Rose in her nightgown stepped back across her kitchen linoleum and stared at the Lincoln silhouette against the moonlit green of the block’s courtyard gardens, and he wearing the costume suddenly
wondered if she even knew who it was inside, whether she’d made him from his voice or his thumbs, or was fooled. He’d seen no trick-or-treaters while stumbling in through the Gardens. No jack-o’-lantern at her front step. Lenny closed the door behind him. His tongue might be frozen but he still possessed the righteousness inside his Lincoln pants. Or he possessed it again, despite his being manhandled by the mooks and extradited onto the 7 train. This was like the hangover boner Lenny could rely on, at waking after a night of drinking, a force affirming life-in-the-old-boy-yet against evidence to the contrary. Or perhaps like the notorious erection discovered when they cut down and examined the body of a hanged man. Whichever, he’d use it to continue his statement, to make his protest, his filibuster against death. In fact, it encoded its own statement, was a homing device that knew more than he did, one pointing back through daughter to mother, from Manhattan to the old countries of Queens and Poland. A prewar boner, embodying knowledge of a time when neither Europe nor Communism nor the woman before him had been ruined territories.

“Four score!” he said again, deepening his voice, as anyone would be certain Lincoln’s ought to be deepened. He wished to thrill and command her. She retreated through a doorway’s shadow, leading him, he felt. The lights were extinguished, Rose’s typical fierce parsimony, and by the time he reached her they were two shadows, mysterious to each other in equal portion. Here, the very rooms where Lenny’d first conceived the urge to fuck. The silky layers he tore free of their buttonholes and clasps each held some bulging soft portion of her. The stovepipe had toppled off somewhere behind them, the beard got in between his mouth and hers and had to be ripped free, leaving them each for a moment tonguing gluey fluff, each issuing cat-with-hairball noises before he resumed the devouring effort of lips and tongue against hers, then below, to mumble wonderment at her neck and clavicle and into the sweet fog of her breasts.

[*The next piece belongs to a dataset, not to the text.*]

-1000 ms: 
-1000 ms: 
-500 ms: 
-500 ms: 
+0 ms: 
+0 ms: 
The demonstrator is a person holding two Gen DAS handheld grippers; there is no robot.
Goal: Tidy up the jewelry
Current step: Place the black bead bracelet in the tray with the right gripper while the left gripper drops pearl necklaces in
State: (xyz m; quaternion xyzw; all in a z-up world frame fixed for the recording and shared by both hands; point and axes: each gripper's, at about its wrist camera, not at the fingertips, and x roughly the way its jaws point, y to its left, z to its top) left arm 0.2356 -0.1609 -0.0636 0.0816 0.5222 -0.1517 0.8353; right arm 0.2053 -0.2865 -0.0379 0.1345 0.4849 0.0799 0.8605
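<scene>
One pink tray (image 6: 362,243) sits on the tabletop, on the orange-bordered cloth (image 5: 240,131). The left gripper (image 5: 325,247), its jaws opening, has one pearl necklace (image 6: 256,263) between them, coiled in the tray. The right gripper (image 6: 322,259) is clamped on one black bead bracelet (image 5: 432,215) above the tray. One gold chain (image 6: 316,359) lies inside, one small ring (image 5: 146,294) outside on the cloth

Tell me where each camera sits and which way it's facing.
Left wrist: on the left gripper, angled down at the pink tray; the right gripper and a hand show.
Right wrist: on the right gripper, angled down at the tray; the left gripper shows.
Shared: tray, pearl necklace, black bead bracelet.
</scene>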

The Lincoln slacks were zippered—anachronism, he wondered? He undressed himself with greater care than he’d taken over Rose’s night garments. No special reverence for the Lincoln suit, but if he shredded it he’d have nothing else to wear. Their flesh pooled warmly, in regions grown sadly unfamiliar to him over the past years. Not
even certain which expanses were exactly hers or his own, until he found the socket. The unmistakable connection, never young or old in its essence. Their root in the animal spectrum at last, such relief to encounter something that dwarfed human history.

Two people more the opposite of nature lovers had maybe never walked the earth, let alone brought into conjunction the sole undeniable natural facts lurking beneath their clothing.

She’d begun scrabbling at his ribs and ass, whether to deter or exhort he couldn’t be certain. In either case the effect was exhorting. Small censorious murmurings beneath him turned rhythmic. Decanting himself with what he hoped was a suitably Lincolnesque grunt, Lenny tried to imagine, if cousin impregnated cousin, what wonders might tumble forth? Some dreamy monster of revolution, an American Lenin or Kropotkin? More likely one of history’s orphans, like himself, yet more thoroughly cursed, never having even glimpsed the dream. Undrafted backup catcher for the Sunnyside Proletarians, waddling through life in the tools of ignorance.

What a sorry scene he made, by evidence of his own sticky fingertips: now barely able to recontain his hairy potbelly in the Lincoln waistline, as if in dissipating himself here he’d grown fatter, or slacker. His hard-on the last hardness in him, now spent.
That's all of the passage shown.